__Task prompt__:
Repeat only the lines running from the beginning of the material through the line that contains "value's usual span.".

__Data extract__:
_ _ _ _ _ _ _

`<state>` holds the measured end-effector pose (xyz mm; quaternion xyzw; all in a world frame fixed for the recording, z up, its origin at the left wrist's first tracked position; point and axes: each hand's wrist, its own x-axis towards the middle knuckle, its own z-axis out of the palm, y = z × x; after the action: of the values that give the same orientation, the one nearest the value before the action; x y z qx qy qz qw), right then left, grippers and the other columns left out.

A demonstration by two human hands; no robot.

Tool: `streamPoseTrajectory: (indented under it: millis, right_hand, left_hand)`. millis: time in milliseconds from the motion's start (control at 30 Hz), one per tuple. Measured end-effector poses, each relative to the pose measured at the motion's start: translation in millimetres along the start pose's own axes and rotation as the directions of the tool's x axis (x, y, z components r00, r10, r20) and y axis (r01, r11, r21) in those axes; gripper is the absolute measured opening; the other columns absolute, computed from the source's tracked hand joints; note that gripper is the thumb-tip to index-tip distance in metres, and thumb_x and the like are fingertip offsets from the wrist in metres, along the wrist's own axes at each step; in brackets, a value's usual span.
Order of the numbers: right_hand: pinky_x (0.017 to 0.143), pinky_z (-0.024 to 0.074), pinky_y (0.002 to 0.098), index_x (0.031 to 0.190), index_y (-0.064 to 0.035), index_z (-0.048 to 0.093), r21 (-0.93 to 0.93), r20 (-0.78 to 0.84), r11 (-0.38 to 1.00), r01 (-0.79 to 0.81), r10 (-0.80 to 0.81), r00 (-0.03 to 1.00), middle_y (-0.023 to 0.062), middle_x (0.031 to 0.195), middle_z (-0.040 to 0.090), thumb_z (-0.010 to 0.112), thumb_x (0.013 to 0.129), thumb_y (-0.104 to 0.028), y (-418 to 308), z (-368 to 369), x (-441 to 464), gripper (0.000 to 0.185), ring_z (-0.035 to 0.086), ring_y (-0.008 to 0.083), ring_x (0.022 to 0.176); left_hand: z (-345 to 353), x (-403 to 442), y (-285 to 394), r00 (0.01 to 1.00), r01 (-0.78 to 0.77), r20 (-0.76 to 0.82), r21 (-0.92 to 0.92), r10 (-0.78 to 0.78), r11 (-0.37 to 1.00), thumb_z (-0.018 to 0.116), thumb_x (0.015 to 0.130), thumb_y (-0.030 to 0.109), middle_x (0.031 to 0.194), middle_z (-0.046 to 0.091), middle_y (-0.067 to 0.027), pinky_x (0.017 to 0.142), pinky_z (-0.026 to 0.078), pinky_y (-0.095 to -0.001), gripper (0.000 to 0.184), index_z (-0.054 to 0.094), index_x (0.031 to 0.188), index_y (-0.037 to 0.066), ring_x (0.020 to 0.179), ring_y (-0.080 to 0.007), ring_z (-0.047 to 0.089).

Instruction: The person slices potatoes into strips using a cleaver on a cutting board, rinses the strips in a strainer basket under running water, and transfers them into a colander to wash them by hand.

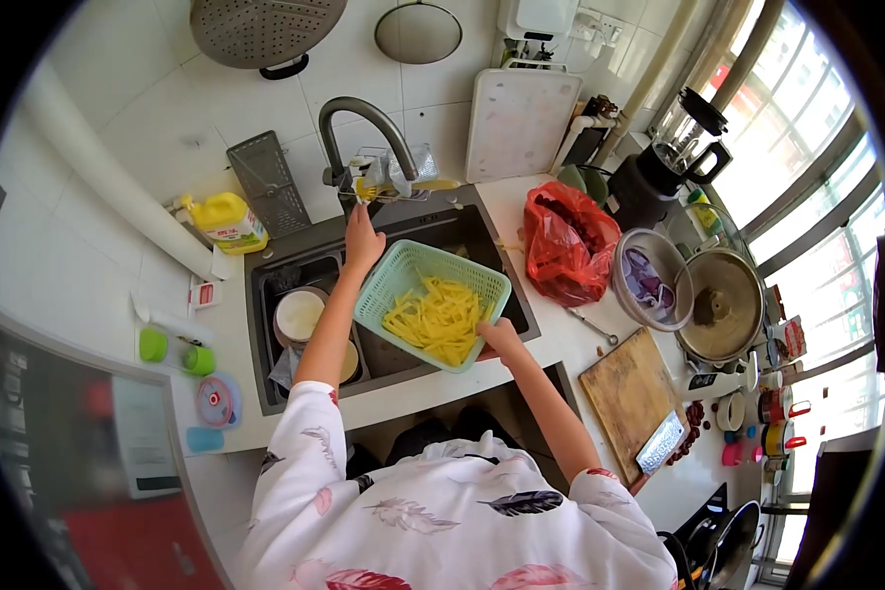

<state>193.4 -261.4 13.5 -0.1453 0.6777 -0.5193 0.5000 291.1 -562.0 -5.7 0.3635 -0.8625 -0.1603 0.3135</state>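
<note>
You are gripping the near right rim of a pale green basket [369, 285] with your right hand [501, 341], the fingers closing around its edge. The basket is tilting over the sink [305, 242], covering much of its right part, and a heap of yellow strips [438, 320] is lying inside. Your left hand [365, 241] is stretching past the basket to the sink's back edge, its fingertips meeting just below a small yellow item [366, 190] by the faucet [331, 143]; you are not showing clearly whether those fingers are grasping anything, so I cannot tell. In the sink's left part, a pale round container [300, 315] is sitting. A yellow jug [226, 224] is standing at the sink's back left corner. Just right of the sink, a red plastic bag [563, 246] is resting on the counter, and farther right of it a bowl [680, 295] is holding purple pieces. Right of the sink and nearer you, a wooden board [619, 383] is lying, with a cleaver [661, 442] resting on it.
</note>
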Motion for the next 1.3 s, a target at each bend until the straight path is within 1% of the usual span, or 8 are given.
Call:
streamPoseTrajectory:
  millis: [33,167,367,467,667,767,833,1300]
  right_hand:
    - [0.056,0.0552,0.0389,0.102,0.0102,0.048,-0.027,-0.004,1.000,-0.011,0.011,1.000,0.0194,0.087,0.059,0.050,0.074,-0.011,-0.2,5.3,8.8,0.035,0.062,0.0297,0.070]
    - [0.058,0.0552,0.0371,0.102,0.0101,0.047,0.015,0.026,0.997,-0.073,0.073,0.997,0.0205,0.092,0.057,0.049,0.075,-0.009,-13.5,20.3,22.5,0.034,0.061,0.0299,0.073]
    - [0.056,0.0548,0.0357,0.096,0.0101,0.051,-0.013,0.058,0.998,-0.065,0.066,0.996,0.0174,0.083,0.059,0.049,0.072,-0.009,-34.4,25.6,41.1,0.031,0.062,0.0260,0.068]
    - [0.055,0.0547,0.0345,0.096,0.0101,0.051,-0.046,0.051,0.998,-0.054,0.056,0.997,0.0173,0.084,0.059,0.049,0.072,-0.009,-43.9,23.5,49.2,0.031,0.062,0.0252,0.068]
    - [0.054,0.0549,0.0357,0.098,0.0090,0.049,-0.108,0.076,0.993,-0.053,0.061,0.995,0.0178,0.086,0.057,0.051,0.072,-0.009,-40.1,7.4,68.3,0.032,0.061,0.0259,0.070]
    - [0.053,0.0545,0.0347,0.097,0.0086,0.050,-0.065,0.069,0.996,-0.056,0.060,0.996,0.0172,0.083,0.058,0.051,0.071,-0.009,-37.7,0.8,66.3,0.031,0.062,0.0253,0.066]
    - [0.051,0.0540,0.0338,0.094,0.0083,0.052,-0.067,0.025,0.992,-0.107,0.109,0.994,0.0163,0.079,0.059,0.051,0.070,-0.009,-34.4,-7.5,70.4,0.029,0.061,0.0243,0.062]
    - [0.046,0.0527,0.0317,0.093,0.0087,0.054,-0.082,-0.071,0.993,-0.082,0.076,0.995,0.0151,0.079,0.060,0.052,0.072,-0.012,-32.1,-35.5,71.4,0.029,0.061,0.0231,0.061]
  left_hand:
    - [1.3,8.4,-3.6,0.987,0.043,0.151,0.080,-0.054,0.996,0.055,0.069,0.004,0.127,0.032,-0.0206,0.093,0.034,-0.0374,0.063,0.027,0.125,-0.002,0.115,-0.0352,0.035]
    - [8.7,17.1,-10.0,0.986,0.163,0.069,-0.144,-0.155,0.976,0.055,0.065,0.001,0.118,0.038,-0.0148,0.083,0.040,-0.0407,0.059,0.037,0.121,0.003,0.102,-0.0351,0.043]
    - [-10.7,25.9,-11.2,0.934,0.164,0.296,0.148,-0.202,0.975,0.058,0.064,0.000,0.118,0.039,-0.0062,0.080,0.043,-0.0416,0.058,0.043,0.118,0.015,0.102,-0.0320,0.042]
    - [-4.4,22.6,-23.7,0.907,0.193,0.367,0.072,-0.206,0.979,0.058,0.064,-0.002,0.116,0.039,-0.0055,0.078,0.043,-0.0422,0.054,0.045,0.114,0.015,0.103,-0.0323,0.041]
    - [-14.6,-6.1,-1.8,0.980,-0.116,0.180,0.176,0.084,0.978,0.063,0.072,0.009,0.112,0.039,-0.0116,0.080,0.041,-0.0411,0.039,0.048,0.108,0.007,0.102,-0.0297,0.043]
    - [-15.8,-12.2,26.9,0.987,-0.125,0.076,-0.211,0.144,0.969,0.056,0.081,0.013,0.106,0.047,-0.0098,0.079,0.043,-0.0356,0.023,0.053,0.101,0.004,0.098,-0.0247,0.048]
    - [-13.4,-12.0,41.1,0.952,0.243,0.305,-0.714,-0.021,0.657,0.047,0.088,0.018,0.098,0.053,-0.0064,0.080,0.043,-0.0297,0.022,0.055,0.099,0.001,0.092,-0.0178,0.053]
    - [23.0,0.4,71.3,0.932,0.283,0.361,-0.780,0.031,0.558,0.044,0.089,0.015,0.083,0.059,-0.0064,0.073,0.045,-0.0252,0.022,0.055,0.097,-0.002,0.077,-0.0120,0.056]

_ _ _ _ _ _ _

__Exercise response__:
`<state>` holds the measured end-effector pose (xyz mm; quaternion xyzw; all in a world frame fixed for the recording, z up, its origin at the left wrist's first tracked position; point and axes: each hand's wrist, its own x-axis towards the middle knuckle, its own z-axis out of the palm, y = z × x; after the action: of the values that give the same orientation, the one nearest the value before the action; x y z qx qy qz qw), right then left, grippers and the other columns left out.

A demonstration by two human hands; no robot.

Tool: `streamPoseTrajectory: (indented under it: millis, right_hand, left_hand)`. millis: time in milliseconds from the motion's start (control at 30 Hz), one per tuple. Measured end-effector poses, each relative to the pose measured at the motion's start: translation in millimetres along the start pose's own axes and rotation as the directions of the tool's x axis (x, y, z components r00, r10, r20) and y axis (r01, r11, r21) in those axes; gripper is the absolute measured opening; the other columns absolute, computed from the source's tracked hand joints; note that gripper is the thumb-tip to index-tip distance in metres, and thumb_x and the like are fingertip offsets from the wrist in metres, along the wrist's own axes at each step; in brackets, a value's usual span.

Work on the exercise is now finished.